## Given information
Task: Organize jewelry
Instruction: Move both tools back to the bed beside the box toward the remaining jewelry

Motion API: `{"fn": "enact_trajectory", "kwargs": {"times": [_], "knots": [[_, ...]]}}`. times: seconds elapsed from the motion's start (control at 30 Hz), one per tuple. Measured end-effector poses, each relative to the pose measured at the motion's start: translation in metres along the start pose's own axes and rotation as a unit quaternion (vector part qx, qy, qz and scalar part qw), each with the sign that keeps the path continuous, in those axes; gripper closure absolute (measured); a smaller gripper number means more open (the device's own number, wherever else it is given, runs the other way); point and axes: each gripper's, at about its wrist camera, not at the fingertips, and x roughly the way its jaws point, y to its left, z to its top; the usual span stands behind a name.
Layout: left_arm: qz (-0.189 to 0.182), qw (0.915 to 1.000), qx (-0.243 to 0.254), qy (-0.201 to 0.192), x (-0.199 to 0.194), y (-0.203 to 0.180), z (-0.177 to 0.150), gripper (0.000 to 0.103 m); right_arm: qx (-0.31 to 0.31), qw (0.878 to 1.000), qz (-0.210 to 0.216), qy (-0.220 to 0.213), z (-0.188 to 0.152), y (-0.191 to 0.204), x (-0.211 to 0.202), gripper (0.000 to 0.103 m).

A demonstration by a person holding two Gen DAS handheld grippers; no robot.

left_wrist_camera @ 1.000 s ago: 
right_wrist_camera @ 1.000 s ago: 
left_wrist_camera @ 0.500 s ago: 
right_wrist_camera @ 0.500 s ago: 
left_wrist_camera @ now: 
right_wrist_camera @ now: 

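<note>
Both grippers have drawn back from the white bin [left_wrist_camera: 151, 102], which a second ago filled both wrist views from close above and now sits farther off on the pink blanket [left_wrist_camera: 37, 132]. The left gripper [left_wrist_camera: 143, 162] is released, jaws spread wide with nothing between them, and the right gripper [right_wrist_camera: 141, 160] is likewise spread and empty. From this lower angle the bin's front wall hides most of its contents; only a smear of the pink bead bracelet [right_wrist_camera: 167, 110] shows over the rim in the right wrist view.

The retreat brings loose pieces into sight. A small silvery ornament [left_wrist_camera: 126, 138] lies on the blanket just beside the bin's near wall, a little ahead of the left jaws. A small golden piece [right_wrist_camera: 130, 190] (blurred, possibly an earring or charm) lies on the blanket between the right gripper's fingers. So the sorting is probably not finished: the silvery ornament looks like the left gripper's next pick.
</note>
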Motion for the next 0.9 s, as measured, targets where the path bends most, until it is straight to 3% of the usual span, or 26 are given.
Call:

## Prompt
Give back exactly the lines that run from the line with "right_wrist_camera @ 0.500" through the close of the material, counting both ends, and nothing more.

## Exercise answer
right_wrist_camera @ 0.500 s ago: 
left_wrist_camera @ now: 
right_wrist_camera @ now: 

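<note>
Both grippers have drawn back from the white bin [left_wrist_camera: 151, 102], which a second ago filled both wrist views from close above and now sits farther off on the pink blanket [left_wrist_camera: 37, 132]. The left gripper [left_wrist_camera: 143, 162] is released, jaws spread wide with nothing between them, and the right gripper [right_wrist_camera: 141, 160] is likewise spread and empty. From this lower angle the bin's front wall hides most of its contents; only a smear of the pink bead bracelet [right_wrist_camera: 167, 110] shows over the rim in the right wrist view.

The retreat brings loose pieces into sight. A small silvery ornament [left_wrist_camera: 126, 138] lies on the blanket just beside the bin's near wall, a little ahead of the left jaws. A small golden piece [right_wrist_camera: 130, 190] (blurred, possibly an earring or charm) lies on the blanket between the right gripper's fingers. So the sorting is probably not finished: the silvery ornament looks like the left gripper's next pick.
</note>
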Motion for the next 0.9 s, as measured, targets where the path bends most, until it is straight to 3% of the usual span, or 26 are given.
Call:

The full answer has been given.